= PROBLEM DETAILS =
Write the listing out again word for word. Pictures do not belong in the copy.

::: GIVEN MATERIAL

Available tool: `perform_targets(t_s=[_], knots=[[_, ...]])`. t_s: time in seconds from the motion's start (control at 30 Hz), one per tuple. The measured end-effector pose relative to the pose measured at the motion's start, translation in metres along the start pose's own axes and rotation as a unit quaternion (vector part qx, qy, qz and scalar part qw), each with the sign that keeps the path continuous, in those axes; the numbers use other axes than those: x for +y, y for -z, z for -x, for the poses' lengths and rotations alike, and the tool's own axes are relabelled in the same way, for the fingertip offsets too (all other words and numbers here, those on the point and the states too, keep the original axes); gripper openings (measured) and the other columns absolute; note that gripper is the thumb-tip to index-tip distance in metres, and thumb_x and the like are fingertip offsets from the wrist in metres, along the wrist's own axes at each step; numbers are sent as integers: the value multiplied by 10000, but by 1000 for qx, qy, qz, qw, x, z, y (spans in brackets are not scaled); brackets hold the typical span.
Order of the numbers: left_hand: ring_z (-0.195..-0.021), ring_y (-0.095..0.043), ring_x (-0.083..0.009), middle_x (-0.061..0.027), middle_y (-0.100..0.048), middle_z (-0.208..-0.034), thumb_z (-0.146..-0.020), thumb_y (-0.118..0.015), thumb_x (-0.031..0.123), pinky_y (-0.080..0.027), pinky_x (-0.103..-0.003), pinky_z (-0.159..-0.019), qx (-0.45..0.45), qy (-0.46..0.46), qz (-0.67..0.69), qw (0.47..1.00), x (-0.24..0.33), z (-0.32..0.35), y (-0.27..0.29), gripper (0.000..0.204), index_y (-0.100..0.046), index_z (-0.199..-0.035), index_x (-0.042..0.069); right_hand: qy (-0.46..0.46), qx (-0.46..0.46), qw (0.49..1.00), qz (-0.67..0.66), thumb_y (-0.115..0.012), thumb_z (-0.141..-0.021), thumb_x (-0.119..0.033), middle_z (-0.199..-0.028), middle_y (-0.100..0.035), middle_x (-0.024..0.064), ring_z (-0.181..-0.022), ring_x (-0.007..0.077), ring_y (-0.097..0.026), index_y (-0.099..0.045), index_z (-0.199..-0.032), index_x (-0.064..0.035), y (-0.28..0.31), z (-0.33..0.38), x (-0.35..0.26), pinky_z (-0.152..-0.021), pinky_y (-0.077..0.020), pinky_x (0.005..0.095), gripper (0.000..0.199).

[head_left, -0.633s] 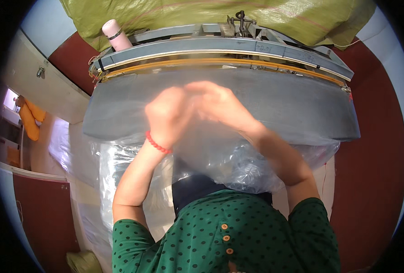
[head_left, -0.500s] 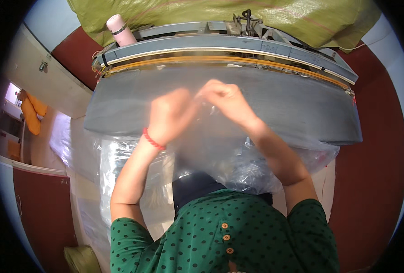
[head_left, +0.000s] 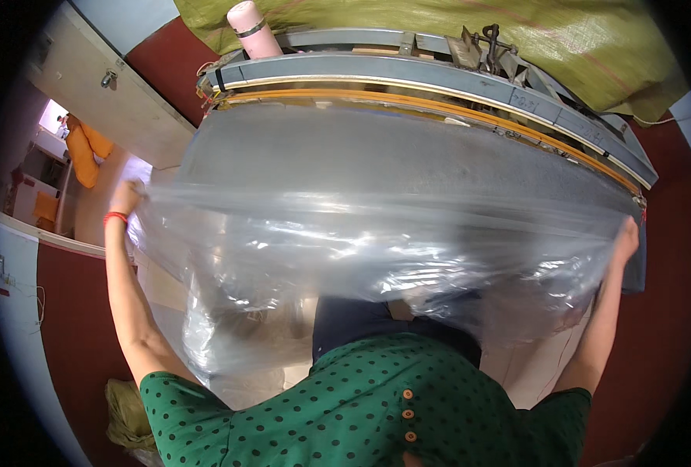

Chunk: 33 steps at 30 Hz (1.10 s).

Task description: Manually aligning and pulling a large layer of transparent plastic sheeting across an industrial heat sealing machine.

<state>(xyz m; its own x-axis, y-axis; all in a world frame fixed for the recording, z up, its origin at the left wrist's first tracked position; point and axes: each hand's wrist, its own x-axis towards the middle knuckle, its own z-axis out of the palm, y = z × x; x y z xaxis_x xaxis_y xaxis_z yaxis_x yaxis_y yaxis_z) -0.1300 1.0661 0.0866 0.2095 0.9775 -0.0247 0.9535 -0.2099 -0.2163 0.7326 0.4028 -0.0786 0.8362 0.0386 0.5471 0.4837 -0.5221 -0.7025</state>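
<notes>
Spread wide now, the left hand (head_left: 127, 196) and the right hand (head_left: 628, 240) no longer come close together over the grey desk (head_left: 283, 148). From the head view, both look closed, fingers curled, each pinching one end of the clear plastic sheet (head_left: 345, 237). It stretches between them across the desk's near side and hangs before the dark trousers (head_left: 345, 323). Gripping so far apart seems to keep its upper edge taut, while the looser part below sags and creases.
</notes>
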Motion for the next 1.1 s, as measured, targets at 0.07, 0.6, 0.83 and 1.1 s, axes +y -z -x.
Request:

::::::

= RESPONSE =
Available tool: `perform_targets(t_s=[_], knots=[[_, ...]])`. t_s: time in seconds from the motion's start (control at 30 Hz), one per tuple. The measured end-effector pose relative to the pose measured at the motion's start, translation in metres along the start pose's own axes and rotation as a unit quaternion (vector part qx, qy, qz and scalar part qw), each with the sign that keeps the path continuous, in those axes; the numbers use other axes than those: x for +y, y for -z, z for -x, for the poses' lengths and rotations alike, and the tool's own axes are relabelled in the same way, for the fingertip offsets too (all other words and numbers here, those on the point and the states too, keep the original axes); gripper openings (measured) and the other columns absolute; note that gripper is the thumb-tip to index-tip distance in metres, and thumb_x and the like are fingertip offsets from the wrist in metres, along the wrist's own axes at each step; numbers are sent as integers: the value multiplied by 10000, but by 1000 for qx, qy, qz, qw, x, z, y (spans in brackets are not scaled); brackets hold the typical span.
Order of the numbers: left_hand: ring_z (-0.195..-0.021), ring_y (-0.095..0.043), ring_x (-0.083..0.009), middle_x (-0.061..0.027), middle_y (-0.100..0.048), middle_z (-0.208..-0.034), thumb_z (-0.146..-0.020), thumb_y (-0.118..0.015), thumb_x (-0.031..0.123), pinky_y (-0.080..0.027), pinky_x (-0.103..-0.003), pinky_z (-0.159..-0.019), qx (-0.45..0.45), qy (-0.46..0.46), qz (-0.67..0.69), qw (0.47..1.00), x (-0.24..0.33), z (-0.32..0.35), y (-0.27..0.29), gripper (0.000..0.204), index_y (-0.100..0.046), index_z (-0.199..-0.035), index_x (-0.042..0.069); right_hand: qy (-0.46..0.46), qx (-0.46..0.46), qw (0.49..1.00), qz (-0.67..0.66), thumb_y (-0.115..0.012), thumb_z (-0.141..-0.021), thumb_x (-0.119..0.033), middle_z (-0.199..-0.028), middle_y (-0.100..0.035), middle_x (-0.024..0.064), ring_z (-0.181..-0.022), ring_x (-0.007..0.077), ring_y (-0.097..0.026), index_y (-0.099..0.045), index_z (-0.199..-0.032), index_x (-0.064..0.035), y (-0.28..0.31), z (-0.33..0.38), x (-0.35..0.26), pinky_z (-0.152..-0.021), pinky_y (-0.077..0.020), pinky_x (0.005..0.095), gripper (0.000..0.199).

[head_left, -0.633s] 
[head_left, -0.500s] 
[head_left, +0.000s] 

Chunk: 33 steps at 30 Hz (1.10 s).

Task description: Manually aligning and pulling a large layer of transparent plastic sheeting across an industrial heat sealing machine.

<state>(xyz m; its own x-axis, y-axis; all in a world frame fixed for the recording, z up, its origin at the left wrist's first tracked position; point and axes: each hand's wrist, its own x-axis towards the middle knuckle, its own z-axis out of the palm, y = z × x; x y z xaxis_x xaxis_y xaxis_z yaxis_x yaxis_y yaxis_z) -0.1300 1.0661 0.0866 0.2095 0.9775 -0.0247 0.9535 -0.2099 -0.2163 0.7326 0.4028 -0.0786 0.8362 0.0386 0.5471 0.4837 -0.5221 -0.7025</state>
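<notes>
Spread wide now, the left hand (head_left: 127, 196) and the right hand (head_left: 628, 240) no longer come close together over the grey desk (head_left: 283, 148). From the head view, both look closed, fingers curled, each pinching one end of the clear plastic sheet (head_left: 345, 237). It stretches between them across the desk's near side and hangs before the dark trousers (head_left: 345, 323). Gripping so far apart seems to keep its upper edge taut, while the looser part below sags and creases.
</notes>
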Motion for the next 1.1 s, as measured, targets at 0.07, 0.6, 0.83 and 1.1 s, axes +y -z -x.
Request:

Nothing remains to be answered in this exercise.